O presidente do Município de Manica alegou que estava a satisfazer o desejo da maioria dos líderes comunitários e dos membros fundadores da Rádio Comunitária Macequece, que não concordam com os critérios de gestão.

O edil, sem especificar a que critérios se referia, ora contestados, qualificou ainda os voluntários da mesma Rádio de crianças que estão sempre em “guerrinhas”, o que se repercute na ausência de teor educativo nos programas que compõem a grelha informativa.

Ademais, a rádio teria sido encerrada, segundo o autarca, porque não existe comunicação entre ela e o governo local, para além de que o Comité de Gestão eleito unanimemente no dia 26 de Maio deste ano não é reconhecido.

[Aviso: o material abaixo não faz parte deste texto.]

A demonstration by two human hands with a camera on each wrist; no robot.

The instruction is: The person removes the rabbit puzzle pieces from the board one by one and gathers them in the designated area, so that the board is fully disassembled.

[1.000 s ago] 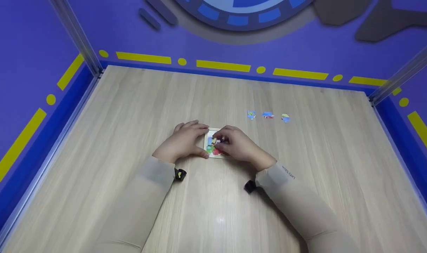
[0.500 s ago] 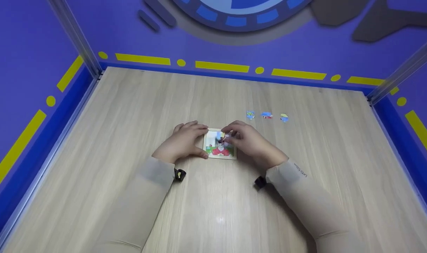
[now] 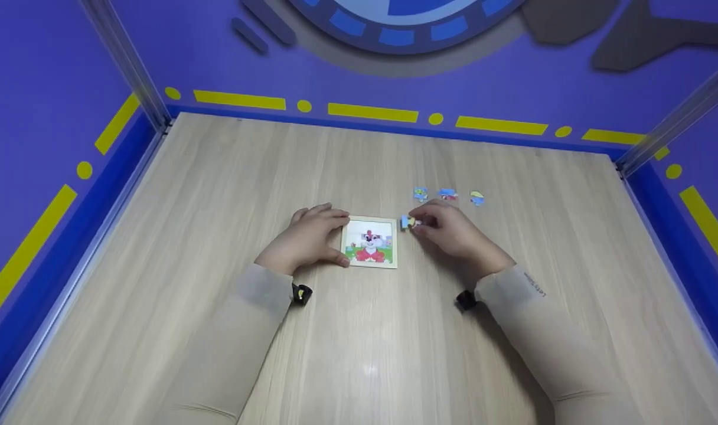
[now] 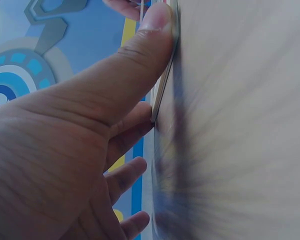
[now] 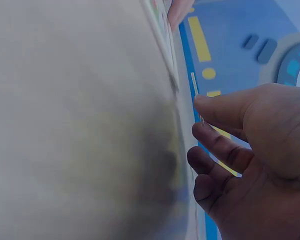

Entretanto, perante a situação, diga-se, que coarctava o direito à informação aos cidadãos e gozo das liberdades de imprensa e de expressão por aquela estação comunitária, o FORCOM dirigiu-se ao terreno para averiguar o caso. A primeira situação com que deparou foi uma mensagem segundo a qual “a Frelimo é que fez, a Frelimo é que faz”, proferida por um líder comunitário do bairro 4º Congresso, Manuel Tomo, por sinal um dos mandatários de Candieiro.

Agastada com os pronunciamentos, a equipa do FORCOM tentou colher a reacção do secretário distrital do Partido Frelimo em Manica, David Franklim, para confirmar se as palavras enunciadas por Manuel Tomo traduziam ou não o sentimento e a posição do partido face ao encerramento daquela Rádio ou eram simplesmente de quem as emitiu.

Durante os contactos, a administradora do Distrito de Manica, Filomena Meigos Manhiça, ao ser confrontada com o sucedido, disse não estar a par do assunto, pelo que não podia pronunciar-se. Porém, o comandante distrital da Polícia da República de Moçambique, Anito Machava, confirmou ao FORCOM ter recebido ordens de Moguene Candieiro para enviar às instalações Rádio Comunitária Macequece uma força policial a fim de conter uma suposta manifestação que perigava a ordem no local.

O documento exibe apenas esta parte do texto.